→ **Problem requirements**:
Report the count of lines in the listing below that include the string "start", with no other text.
========
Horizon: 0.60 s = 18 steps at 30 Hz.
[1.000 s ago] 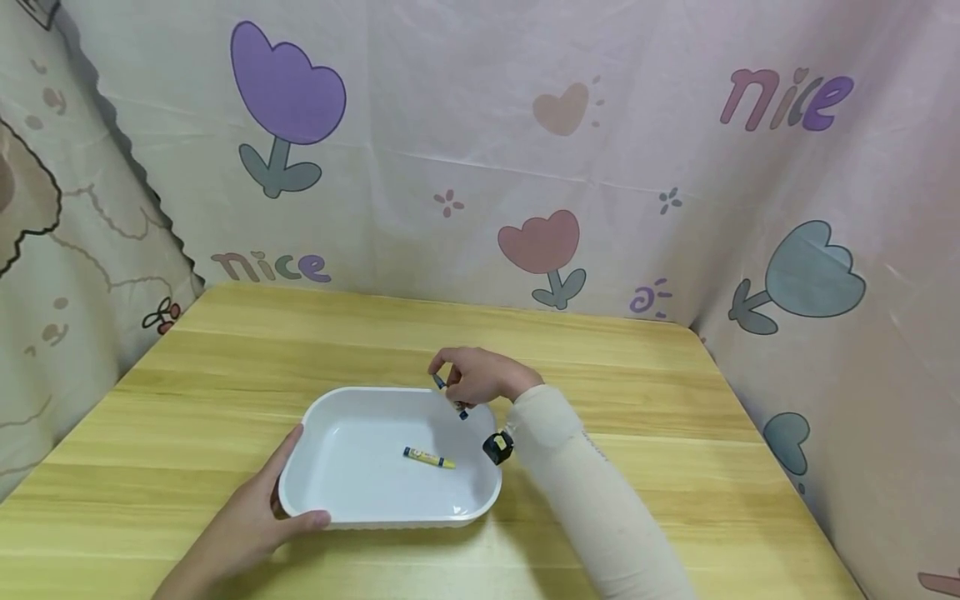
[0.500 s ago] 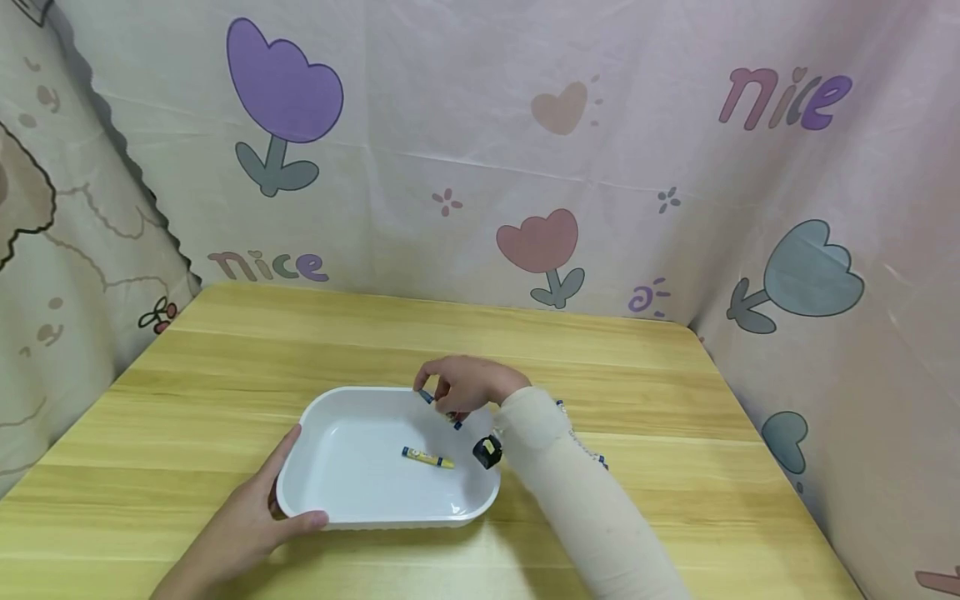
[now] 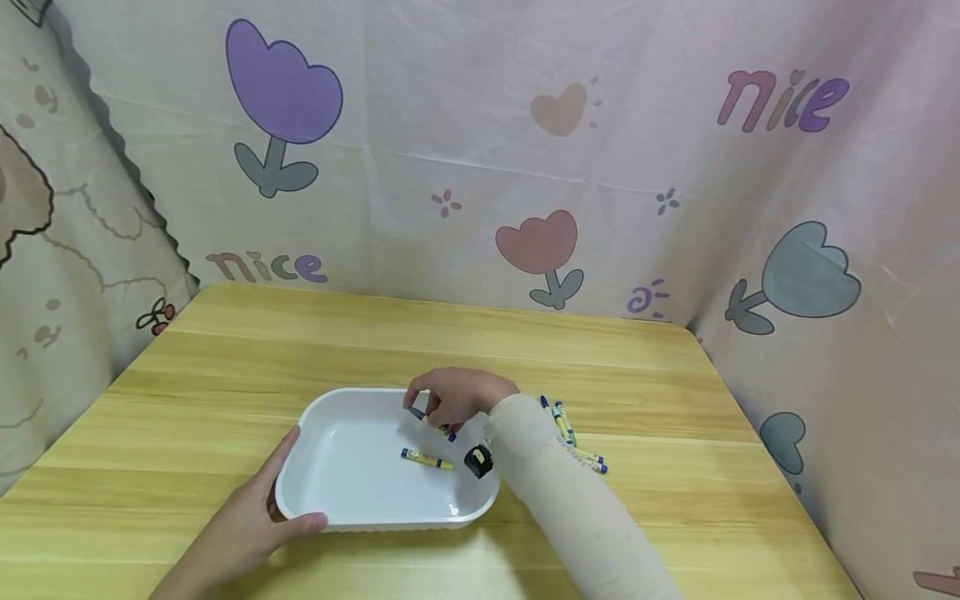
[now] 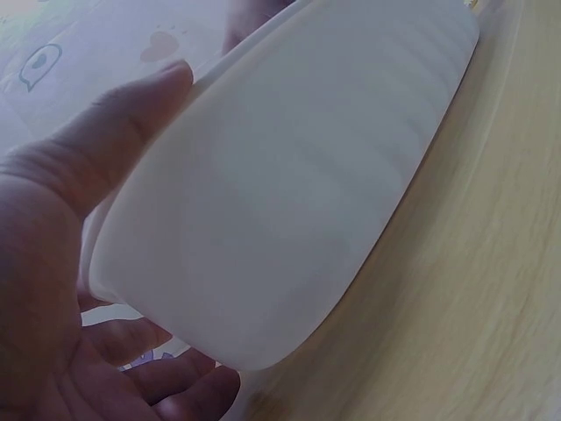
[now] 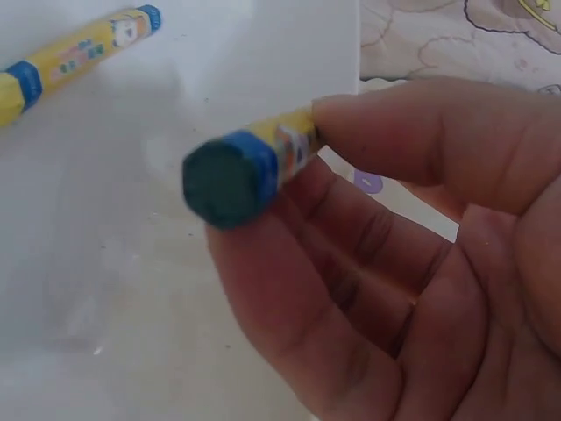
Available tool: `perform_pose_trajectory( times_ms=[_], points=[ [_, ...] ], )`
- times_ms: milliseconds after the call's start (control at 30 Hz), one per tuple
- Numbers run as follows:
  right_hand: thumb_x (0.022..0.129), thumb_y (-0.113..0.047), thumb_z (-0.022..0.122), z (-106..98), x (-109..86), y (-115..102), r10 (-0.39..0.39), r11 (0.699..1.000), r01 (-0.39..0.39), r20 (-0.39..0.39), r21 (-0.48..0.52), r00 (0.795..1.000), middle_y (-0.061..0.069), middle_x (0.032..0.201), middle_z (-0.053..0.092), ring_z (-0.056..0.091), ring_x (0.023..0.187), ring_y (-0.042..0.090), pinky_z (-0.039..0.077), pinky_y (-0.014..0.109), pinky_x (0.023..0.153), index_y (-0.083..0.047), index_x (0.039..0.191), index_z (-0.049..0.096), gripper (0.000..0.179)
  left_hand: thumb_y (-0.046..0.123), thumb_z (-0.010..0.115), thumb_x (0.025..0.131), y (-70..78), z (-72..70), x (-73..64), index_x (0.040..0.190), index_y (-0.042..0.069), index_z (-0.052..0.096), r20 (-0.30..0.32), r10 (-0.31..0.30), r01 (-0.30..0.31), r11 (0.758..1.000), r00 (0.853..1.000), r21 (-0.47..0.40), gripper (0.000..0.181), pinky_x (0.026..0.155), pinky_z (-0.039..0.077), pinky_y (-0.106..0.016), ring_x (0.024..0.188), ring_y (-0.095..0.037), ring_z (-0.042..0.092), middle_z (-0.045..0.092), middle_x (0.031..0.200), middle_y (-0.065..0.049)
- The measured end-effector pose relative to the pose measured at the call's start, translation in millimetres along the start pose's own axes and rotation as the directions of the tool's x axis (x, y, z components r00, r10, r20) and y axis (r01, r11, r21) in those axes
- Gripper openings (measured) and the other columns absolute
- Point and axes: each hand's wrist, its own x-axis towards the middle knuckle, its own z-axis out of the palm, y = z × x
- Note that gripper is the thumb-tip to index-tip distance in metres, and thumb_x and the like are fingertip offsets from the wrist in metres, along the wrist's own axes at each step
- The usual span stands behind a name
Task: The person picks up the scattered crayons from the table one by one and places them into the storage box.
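My right hand [image 3: 457,395] pinches a crayon [image 5: 254,168] with a yellow wrapper and blue bands between thumb and fingers, over the back right part of a white plastic basin [image 3: 352,483]. Inside the basin, on its floor, lies a yellow crayon [image 3: 426,459], apart from the held one. My left hand [image 3: 251,508] grips the basin's left end, thumb on the front rim. The left wrist view shows that thumb along the rim of the basin [image 4: 263,193], with the other fingers curled around its end.
Several crayons [image 3: 564,421] lie in a loose pile on the wooden table [image 3: 660,500], right of the basin and partly behind the right sleeve [image 3: 577,508]. A patterned curtain [image 3: 420,125] hangs behind the table and along both sides.
My right hand has moved left and toward me, carrying its crayon farther over the basin. The pile on the right has come into view from behind the sleeve. My left hand holds still.
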Motion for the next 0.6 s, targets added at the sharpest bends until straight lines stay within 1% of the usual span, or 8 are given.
perform_pose_trajectory(
  times_ms=[200, 400, 600],
  points=[
    [0.092, 0.000, 0.063, 7.6, 0.8, 0.8, 0.024, 0.999, -0.025, 0.016, 0.035, 1.000, 0.006, 0.092, 0.060, 0.061, 0.069, 0.018, 0.055, 0.029, 0.062, -0.018, 0.121, 0.061, 0.034, 0.026, 0.084, 0.075, 0.6, -0.3, -0.5, 0.157, 0.009, 0.005, -0.005, 0.008, -0.008, 1.000, 1.000, 0.011, 0.115, 0.076, 0.050, -0.019, 0.096, -0.011, 0.056, 0.037, 0.143, -0.033],
    [0.092, -0.002, 0.064, 16.2, 3.3, 5.0, 0.087, 0.996, -0.088, 0.027, 0.010, 0.996, 0.004, 0.092, 0.060, 0.061, 0.069, 0.018, 0.054, 0.029, 0.061, -0.023, 0.116, 0.063, 0.032, 0.026, 0.084, 0.076, 0.8, 0.7, 0.0, 0.157, 0.010, 0.005, -0.001, 0.008, -0.008, 1.000, 1.000, -0.004, 0.115, 0.075, 0.051, -0.019, 0.095, -0.012, 0.056, 0.038, 0.142, -0.033],
    [0.090, -0.003, 0.067, 22.3, 8.0, 9.6, 0.087, 0.996, -0.087, 0.041, -0.003, 0.995, 0.003, 0.090, 0.059, 0.060, 0.069, 0.017, 0.054, 0.028, 0.058, -0.023, 0.111, 0.062, 0.030, 0.027, 0.085, 0.075, 0.4, 0.9, 0.0, 0.157, 0.011, 0.005, -0.008, 0.004, -0.004, 1.000, 1.000, 0.023, 0.115, 0.078, 0.049, -0.017, 0.099, -0.013, 0.055, 0.034, 0.146, -0.033]
  ],
)
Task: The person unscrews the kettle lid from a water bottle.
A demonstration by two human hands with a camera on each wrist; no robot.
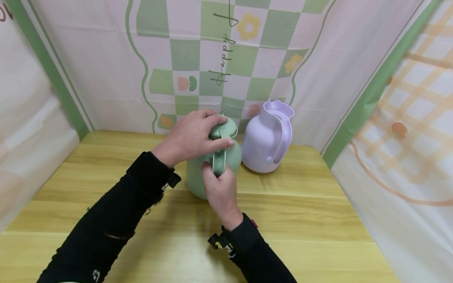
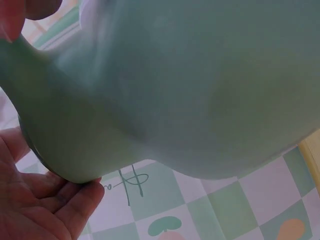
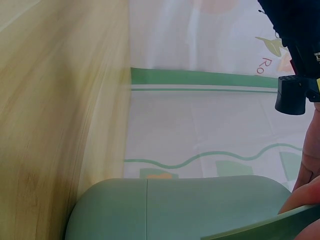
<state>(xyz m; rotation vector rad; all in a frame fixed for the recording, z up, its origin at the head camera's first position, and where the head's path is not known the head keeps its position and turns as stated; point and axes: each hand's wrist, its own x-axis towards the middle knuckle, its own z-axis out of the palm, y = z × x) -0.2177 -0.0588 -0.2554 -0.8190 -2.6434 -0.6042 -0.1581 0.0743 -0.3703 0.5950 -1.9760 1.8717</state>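
Note:
A pale green vacuum jug (image 1: 196, 179) stands on the wooden table, its handle facing me. My left hand (image 1: 192, 133) spans the round lid (image 1: 228, 125), thumb on the near side and fingers over the far side. In the left wrist view, the fingertips of this hand (image 2: 42, 200) curl against the rim of the jug's top (image 2: 65, 135). Lower down, my right hand (image 1: 224, 192) grips the handle (image 1: 219, 161), thumb uppermost. The right wrist view shows the jug's body (image 3: 200, 207) lying along the bottom edge, with part of the handle (image 3: 270, 229) beside the fingers.
A lilac jug (image 1: 260, 147) of similar shape stands close behind and right of the green one, its handle turned toward me. Printed cloth (image 1: 184, 55) hangs behind the table (image 1: 301, 220) and along both sides.

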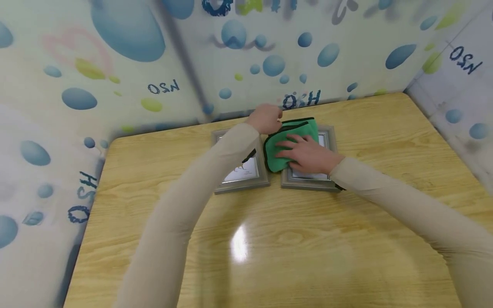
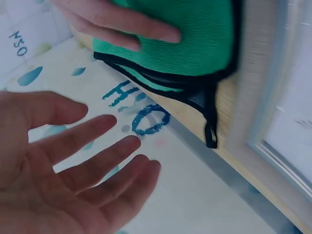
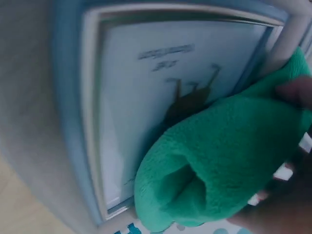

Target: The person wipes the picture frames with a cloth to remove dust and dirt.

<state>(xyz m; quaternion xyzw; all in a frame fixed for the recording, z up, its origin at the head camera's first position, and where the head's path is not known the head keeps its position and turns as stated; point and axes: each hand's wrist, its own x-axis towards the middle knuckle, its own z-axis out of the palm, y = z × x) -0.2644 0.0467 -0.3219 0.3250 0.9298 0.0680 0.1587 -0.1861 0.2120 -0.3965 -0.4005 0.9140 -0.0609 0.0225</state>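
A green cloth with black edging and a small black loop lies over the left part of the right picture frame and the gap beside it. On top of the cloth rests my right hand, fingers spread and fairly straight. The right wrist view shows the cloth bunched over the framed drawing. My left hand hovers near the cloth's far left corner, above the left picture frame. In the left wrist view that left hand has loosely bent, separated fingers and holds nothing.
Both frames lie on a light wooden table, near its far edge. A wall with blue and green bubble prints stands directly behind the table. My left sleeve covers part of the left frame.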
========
→ **Completed exercise**:
2